### Instructions to follow
In the entries below, every line that contains "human" must be located and copied.

--- --- ---

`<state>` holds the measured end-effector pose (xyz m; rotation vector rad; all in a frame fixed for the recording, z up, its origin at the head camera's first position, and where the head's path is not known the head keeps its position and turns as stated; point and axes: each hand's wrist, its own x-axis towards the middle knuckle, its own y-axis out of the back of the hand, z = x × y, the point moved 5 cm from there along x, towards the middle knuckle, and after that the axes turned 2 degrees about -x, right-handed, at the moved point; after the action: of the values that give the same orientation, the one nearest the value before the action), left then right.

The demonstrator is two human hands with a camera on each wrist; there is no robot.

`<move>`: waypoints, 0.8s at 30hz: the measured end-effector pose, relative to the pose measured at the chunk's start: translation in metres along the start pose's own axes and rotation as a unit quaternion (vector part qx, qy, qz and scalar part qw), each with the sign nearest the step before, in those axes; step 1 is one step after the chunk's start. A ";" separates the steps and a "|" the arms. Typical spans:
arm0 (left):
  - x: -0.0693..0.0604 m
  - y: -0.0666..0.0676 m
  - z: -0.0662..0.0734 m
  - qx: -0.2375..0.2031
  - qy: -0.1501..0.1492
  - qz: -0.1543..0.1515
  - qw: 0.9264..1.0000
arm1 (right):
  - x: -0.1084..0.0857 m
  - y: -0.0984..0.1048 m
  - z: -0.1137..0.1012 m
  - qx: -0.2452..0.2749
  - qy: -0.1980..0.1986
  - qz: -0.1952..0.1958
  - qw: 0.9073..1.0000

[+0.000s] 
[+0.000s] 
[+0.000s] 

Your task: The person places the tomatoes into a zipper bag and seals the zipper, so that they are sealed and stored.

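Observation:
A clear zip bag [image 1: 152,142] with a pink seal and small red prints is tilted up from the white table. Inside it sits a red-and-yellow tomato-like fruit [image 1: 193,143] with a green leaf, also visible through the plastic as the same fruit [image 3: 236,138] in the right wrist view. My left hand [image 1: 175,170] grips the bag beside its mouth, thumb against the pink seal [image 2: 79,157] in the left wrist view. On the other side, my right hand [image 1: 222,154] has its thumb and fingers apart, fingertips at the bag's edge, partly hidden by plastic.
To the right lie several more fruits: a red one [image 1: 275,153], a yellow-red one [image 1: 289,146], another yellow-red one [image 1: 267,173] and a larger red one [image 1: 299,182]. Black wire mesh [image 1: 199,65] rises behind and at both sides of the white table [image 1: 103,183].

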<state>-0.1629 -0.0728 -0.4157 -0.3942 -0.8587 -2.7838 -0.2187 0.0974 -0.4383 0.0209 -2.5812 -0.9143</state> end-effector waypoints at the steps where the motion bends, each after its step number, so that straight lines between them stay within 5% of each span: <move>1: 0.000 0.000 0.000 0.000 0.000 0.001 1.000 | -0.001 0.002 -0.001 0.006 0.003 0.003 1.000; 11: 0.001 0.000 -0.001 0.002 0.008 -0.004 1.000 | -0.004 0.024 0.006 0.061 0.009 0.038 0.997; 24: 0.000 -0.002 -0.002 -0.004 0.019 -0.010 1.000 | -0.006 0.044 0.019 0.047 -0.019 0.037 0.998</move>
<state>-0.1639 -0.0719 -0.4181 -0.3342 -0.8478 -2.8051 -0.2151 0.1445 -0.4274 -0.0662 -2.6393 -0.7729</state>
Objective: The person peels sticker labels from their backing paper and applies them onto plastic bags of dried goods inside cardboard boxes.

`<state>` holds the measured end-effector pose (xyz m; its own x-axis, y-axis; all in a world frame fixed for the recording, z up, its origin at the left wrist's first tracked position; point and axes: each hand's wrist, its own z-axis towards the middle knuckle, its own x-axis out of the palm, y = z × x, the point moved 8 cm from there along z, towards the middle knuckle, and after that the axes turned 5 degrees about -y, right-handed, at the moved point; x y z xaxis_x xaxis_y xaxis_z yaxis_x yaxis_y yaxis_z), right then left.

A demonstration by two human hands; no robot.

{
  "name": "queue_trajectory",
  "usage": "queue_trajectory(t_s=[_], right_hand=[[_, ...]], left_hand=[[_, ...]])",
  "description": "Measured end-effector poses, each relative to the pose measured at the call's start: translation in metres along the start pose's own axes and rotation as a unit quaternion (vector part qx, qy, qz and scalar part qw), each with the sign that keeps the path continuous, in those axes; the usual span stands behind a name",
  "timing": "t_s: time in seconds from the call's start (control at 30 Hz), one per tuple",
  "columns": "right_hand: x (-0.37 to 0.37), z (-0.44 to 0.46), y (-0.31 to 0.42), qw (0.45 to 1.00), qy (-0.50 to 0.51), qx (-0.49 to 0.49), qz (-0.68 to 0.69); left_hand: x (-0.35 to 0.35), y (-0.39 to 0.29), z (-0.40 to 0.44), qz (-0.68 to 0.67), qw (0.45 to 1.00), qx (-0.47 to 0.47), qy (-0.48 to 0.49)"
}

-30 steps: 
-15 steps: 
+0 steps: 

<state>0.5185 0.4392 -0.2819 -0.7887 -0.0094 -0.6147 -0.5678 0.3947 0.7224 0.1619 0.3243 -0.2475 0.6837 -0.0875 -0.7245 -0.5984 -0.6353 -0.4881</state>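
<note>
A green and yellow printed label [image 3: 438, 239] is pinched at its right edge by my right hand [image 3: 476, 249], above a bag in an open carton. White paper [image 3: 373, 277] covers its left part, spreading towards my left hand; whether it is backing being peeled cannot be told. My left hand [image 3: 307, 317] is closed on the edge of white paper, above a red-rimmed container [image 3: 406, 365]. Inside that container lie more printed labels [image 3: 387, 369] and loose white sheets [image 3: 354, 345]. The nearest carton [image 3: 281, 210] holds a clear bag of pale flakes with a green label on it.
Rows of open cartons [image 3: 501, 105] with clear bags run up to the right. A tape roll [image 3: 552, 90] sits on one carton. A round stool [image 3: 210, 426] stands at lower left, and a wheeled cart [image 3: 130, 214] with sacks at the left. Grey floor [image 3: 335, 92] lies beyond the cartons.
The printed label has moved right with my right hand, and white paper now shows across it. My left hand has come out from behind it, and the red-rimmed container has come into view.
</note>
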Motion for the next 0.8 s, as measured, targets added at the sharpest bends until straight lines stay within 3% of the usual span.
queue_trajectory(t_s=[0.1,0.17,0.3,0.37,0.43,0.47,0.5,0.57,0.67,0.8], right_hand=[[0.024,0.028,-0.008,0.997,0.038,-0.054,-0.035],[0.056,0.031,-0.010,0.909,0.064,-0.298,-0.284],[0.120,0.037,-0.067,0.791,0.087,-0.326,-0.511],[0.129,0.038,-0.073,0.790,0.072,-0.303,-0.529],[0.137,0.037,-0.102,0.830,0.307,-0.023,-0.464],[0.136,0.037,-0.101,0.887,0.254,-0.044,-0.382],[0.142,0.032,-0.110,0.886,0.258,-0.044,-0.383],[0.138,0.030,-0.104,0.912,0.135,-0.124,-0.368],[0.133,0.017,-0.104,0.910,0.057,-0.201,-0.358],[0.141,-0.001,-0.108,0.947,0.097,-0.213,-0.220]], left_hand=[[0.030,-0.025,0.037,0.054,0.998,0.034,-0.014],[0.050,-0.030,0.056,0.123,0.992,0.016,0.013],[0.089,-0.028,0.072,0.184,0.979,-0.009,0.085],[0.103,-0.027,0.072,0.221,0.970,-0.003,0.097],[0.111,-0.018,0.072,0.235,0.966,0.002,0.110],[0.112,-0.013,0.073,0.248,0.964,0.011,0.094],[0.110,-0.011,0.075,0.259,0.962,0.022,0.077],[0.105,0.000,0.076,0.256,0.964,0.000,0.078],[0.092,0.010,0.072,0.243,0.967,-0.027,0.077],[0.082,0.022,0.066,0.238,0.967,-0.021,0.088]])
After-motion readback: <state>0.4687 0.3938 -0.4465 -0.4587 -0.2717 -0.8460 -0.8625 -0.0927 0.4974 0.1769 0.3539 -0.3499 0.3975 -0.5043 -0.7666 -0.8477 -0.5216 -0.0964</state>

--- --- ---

### Solved problem
The demonstrator is two human hands with a camera on each wrist; there is no robot.
A demonstration by two human hands; no robot.

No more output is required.